History of the Broadway Players and the Princeton Theatre

The Broadway Players are the performing troupe that calls the playhouse home. Originally started in June 2003 as the Gibson County Theater Company, the group was founded by educators who were working with children who perform. 

They wanted to be performing themselves, so, naturally, they started a theater company for adults. However, children would not be excluded from performing in plays and musicals and are still needed for productions as casting allows. 

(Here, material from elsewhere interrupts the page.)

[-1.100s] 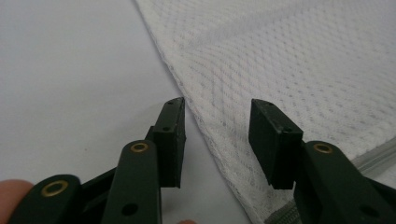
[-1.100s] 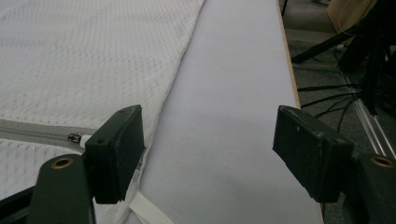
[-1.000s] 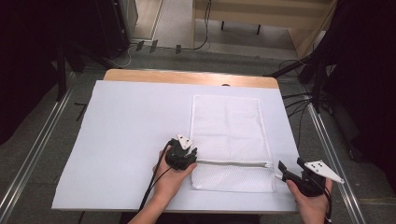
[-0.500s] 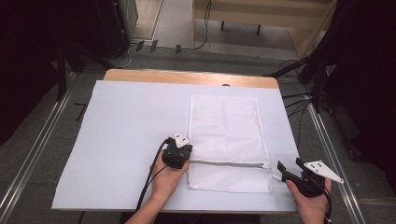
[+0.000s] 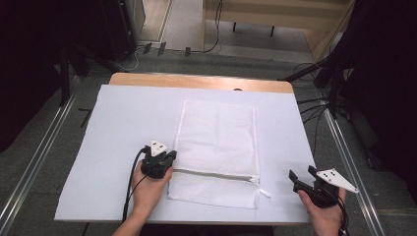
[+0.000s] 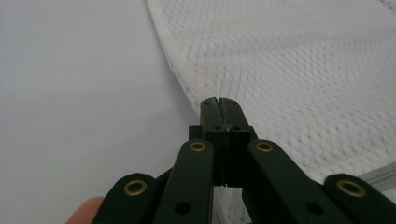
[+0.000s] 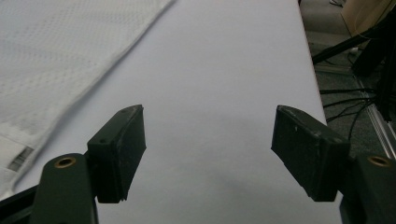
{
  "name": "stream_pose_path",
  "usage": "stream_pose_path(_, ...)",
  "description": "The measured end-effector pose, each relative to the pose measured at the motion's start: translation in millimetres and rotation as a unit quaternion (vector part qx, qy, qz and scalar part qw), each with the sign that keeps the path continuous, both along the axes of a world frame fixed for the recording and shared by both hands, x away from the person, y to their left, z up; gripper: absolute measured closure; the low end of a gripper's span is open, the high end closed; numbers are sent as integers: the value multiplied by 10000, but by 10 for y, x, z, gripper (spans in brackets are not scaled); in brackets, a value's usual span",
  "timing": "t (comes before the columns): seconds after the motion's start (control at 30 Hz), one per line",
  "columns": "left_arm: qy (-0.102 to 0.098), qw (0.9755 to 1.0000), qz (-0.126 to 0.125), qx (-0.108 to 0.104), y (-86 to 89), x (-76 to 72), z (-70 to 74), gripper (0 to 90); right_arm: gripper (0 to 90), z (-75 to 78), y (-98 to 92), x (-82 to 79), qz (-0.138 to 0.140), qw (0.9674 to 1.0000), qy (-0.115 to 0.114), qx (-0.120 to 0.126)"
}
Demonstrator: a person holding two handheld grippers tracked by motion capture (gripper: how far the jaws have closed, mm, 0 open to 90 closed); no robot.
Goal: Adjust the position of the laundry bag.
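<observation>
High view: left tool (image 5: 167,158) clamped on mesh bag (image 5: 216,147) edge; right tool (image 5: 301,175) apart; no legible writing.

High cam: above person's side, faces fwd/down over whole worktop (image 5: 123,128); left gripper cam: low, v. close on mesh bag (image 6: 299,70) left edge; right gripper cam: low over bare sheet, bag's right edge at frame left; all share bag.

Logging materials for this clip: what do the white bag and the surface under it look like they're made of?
The mesh bag looks like white woven netting, probably synthetic: a fine open grid shows in the left gripper view, with a zipper across it. The table cover looks like a smooth matte sheet, paper or plastic; unclear which.
</observation>
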State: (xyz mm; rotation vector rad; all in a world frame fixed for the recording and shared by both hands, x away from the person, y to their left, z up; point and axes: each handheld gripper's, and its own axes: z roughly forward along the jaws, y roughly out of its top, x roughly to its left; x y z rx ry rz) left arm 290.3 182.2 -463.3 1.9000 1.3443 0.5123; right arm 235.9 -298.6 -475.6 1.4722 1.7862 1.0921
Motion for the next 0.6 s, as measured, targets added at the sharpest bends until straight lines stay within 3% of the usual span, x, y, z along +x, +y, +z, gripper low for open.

For a time, the company performed mainly out of the Princeton Community High School auditorium, then found a home base at the activities building at the Gibson County Fairgrounds. The goal was always to acquire a permanent home for productions that allowed for a more professional and overall better experience. Then, a near miracle happened! The Princeton Theatre was to become the permanent home of the Broadway Players. Renovations on the theater — which originally was built in the late 1940s and opened in 1949 as a movie house — began in 2014 with a goal of restoring it into a performing arts theater and community center. Funded by a multi-million-dollar Stellar Communities Designation Program grant awarded to the city of Princeton in 2012, the city’s mayor at the time Bob Hurst, the Broadway Players theater group, architect Jonathan Young of Browning Day Mullins Dierdorf in Indianapolis, and contractors with Danco Construction, Inc. of Evansville worked together to develop a plan for the facility.